I18nGuy > Internationalizing Turkish
I18n Guy, your I18n advisor

Internationalization for Turkish:
Dotted and Dotless Letter "I"

Many software and web applications that are already internationalized and are successfully supporting many languages, often suffer catastrophic failure when they add support for the Turkish language. This page explains the difficulty of supporting the Turkish language and typical solutions.

There are 3 sections:
A brief overview of Turkish characters and encodings.
Turkish language problem and solutions.
A brief history of the Turkish language is offered as background material.
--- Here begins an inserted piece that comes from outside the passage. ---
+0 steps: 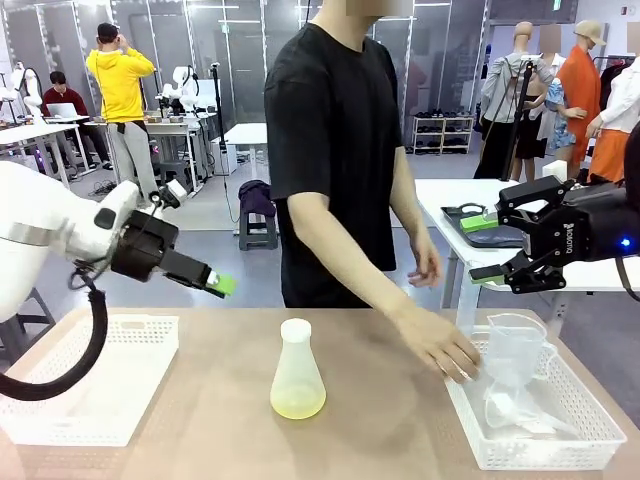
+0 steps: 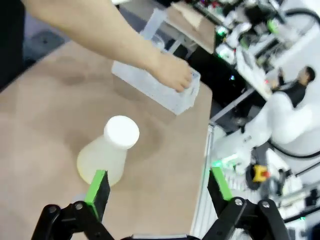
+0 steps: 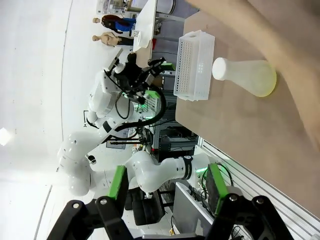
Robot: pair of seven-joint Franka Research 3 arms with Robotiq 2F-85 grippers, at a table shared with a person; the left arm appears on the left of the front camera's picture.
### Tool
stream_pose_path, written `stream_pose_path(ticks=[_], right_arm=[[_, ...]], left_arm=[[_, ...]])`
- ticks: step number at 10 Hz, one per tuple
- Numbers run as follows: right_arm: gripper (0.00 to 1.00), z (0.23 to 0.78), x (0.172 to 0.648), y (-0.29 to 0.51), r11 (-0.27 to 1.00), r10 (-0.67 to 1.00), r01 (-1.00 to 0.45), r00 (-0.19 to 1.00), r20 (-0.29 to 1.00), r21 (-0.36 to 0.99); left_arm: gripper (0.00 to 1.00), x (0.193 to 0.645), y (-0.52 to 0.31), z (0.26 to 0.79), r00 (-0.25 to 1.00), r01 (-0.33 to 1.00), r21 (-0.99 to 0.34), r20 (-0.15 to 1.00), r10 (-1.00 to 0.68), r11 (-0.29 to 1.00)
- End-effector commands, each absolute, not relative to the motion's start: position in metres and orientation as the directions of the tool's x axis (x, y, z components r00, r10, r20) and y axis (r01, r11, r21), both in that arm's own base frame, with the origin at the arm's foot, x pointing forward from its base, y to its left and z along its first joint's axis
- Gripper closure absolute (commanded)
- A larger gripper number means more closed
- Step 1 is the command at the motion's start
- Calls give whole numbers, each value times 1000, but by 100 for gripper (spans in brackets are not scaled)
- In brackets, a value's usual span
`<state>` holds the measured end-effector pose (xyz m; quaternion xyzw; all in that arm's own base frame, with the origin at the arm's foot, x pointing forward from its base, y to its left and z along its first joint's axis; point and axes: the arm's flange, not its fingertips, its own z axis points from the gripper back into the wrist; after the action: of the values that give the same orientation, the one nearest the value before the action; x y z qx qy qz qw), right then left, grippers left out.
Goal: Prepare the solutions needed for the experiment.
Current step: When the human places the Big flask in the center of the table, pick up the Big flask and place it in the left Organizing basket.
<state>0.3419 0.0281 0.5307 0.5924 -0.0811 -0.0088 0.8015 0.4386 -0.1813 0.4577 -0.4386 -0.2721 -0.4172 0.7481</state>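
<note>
Conical flask [image 1: 297, 370]: translucent, pale yellow liquid [image 1: 297, 404] at base (upright); bare tabletop [image 1: 385, 420] around. Left gripper [image 2: 157, 176], right gripper [image 3: 166, 172]: spread, empty.

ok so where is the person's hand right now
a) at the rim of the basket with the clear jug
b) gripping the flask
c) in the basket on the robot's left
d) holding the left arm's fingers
a: the person's hand is at the rim of the white basket that holds the clear jug, well apart from the flask, which stands by itself mid-table.
</note>
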Motion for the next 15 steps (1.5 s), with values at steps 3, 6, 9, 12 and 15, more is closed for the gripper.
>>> stream_pose_path(ticks=[3,6,9,12,15], right_arm=[[21,532,342,29,283,-113,-93,985,130,955],[21,532,342,29,283,-113,-93,985,130,955],[21,532,342,29,283,-113,-93,985,130,955],[21,532,342,29,283,-113,-93,985,130,955],[21,532,342,29,283,-113,-93,985,130,955]], left_arm=[[0,437,-174,468,593,803,-502,730,-339,321],[0,440,-173,463,581,811,-492,736,-346,316],[0,487,-191,428,304,940,-231,899,-314,250],[0,502,-199,410,96,994,-81,967,-237,74],[0,509,-213,398,188,982,-181,968,-167,61]])
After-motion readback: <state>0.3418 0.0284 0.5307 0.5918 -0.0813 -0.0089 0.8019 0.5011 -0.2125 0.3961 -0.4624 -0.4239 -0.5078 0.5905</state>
The Ottoman Turkish language is commonly known today simply as Turkish. Modern Turkish is spoken by about 65 million people in the Republic of Turkey and 200,000 people in Northern Cyprus. Turkish is in the Ural-Altaic family of languages.

The Turkish Alphabet
abcçdefgğ hıijklmn oöprsşt uüvyz

Characteristics of Turkish Language and Character Encoding

Modifications to Latin Script for Modern Turkish
LettersChanges
q, w, xNot used in Turkish
ç, şCedilla added to c and s
ğBreve (aka hook) added to g,
used to lengthen a preceding vowel
ö, üDieresis added to o and u
ı, IUndotted lowercase i added.
Capitalizes as undotted uppercase I
i, İDotted i retains the dot when capitalized.
â, î, ûCircumflex used to elongate a, i, and u.
This is no longer common practice.
0-9European digits replace Arabic-Hindi numerals

Designing Turkish For Latin Script

Linguists and historians were assembled by the reformer Atatürk to create a new Turkish alphabet using the Latin script. The script was completed in August of 1928. The implementation required some modification to the base Latin letters.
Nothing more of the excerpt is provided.